Last summer, the food team met Diane Mina, wife of renowned chef Michael Mina. On top of being passionate, lively, and the type of person who’s so kind you can’t help but love her, she also, it turns out, could make a killer Bloody Mary. And being the charismatic person that she is, Diane offered to come in to the Williams Sonoma Test Kitchen to make bloodies for the food team—how could we say no to that?
The entire food team fell in love with Diane and her brunch drinks immediately. In our test kitchen, she took an interesting approach: She had us taste each component of the drink separately, then layered each additional ingredient in to demonstrate how each item added a different layer of complexity. First came juice from tomatoes she’d cultivated in her own garden; she’d tried a multitude of heirloom varieties before settling on the purple-hued Tula for its balance of sweet and savory notes. Next was lovage, a fragrant herb with a flavor reminiscent of celery. Then it was lemon juice for acidity and olive brine for salinity. Finally, she added a splash of Tabasco hot sauce for tiny nudge of heat. The result was mind-blowing. Her Bloody Mary was a lighter, more refreshing take on the heavier, bolder versions we were used to tasting, something we could drink all day—and we knew our customers would feel the same way.
For years, friends looked forward to the Minas’ family gatherings, where Diane’s signature Bloody Maries were ever-present alongside food prepared by her husband, who she lovingly refers to as “Cheffy.” Then her husband began serving them at his tailgate parties before San Francisco 49ers games. Soon, at the chef’s revolving concept, Mina Test Kitchen, Diane began hosting her own Bloody Mary Brunch.
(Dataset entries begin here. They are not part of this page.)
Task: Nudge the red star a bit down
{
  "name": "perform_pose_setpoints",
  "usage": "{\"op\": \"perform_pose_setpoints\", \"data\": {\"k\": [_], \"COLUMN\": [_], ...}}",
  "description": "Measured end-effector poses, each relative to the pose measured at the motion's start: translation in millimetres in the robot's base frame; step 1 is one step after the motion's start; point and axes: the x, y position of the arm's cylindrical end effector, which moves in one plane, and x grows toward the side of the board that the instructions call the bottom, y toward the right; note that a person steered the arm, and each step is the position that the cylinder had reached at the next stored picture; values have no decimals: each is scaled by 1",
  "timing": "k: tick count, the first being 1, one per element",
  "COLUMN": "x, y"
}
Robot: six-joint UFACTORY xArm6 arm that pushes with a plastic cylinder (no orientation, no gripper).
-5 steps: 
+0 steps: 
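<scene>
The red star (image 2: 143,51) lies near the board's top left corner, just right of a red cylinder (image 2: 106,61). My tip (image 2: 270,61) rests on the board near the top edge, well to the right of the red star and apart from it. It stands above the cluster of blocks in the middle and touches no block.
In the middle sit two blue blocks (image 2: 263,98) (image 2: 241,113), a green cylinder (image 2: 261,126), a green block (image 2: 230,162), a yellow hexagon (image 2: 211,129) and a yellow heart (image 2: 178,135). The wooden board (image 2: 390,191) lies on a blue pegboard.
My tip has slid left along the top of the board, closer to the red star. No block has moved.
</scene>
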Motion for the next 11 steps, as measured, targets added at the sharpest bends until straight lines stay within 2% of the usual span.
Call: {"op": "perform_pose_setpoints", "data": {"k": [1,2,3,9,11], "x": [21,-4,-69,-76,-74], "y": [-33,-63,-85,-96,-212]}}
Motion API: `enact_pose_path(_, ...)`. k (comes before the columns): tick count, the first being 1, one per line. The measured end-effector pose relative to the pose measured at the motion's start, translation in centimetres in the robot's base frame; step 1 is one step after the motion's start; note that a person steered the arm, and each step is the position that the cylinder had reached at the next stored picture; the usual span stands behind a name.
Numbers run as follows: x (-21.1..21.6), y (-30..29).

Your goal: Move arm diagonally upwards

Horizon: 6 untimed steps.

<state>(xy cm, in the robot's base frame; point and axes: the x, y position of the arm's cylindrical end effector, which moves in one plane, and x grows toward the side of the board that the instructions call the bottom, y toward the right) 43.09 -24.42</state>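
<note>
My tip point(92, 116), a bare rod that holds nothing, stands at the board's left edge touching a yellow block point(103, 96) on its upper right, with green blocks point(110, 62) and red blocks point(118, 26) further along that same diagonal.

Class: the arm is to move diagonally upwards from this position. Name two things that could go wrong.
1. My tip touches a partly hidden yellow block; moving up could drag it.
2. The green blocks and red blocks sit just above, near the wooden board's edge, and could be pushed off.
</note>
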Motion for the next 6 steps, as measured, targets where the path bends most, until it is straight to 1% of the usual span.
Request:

That’s when her personal passion project really became a hit with a large audience.
Translating Diane’s recipe into a shelf-stable product required some research. We took a field trip with the Mina family to a tomato farm and processor, and we worked with a local farmer to grow the right varietal to Diane’s specifications. And we were thrilled to learn that we could source lovage, a long-forgotten, hard-to-find herb, directly from Bella Mina, Diane’s own garden.
Once we figured out the sourcing of the ingredients, we tasted through multiple rounds of development. In the first round of development, the hot sauce overwhelmed the other components. In the next round, the blend was cooked so long that the lovage notes became bitter. To maintain the fresh integrity of the Bloody Mary, we tweaked the recipe to cook the tomatoes as little as possible.
The finished product is just as good as that first Bloody Mary that she served to us in the test kitchen. We celebrated the launch of her babies with a crazy fun event at Pebble Beach Food & Wine this past month, where Diane handed out glasses herself to a steady rush of festival-goers who were thirsty for even more. Try adding your go-to spirit to my personal favorite, Dirty Diane’s Jalapeño Bloody Mary Mix. Spiked with chile purée, tart lime juice, honey and cilantro, it has a spicy kick, just like the creator herself.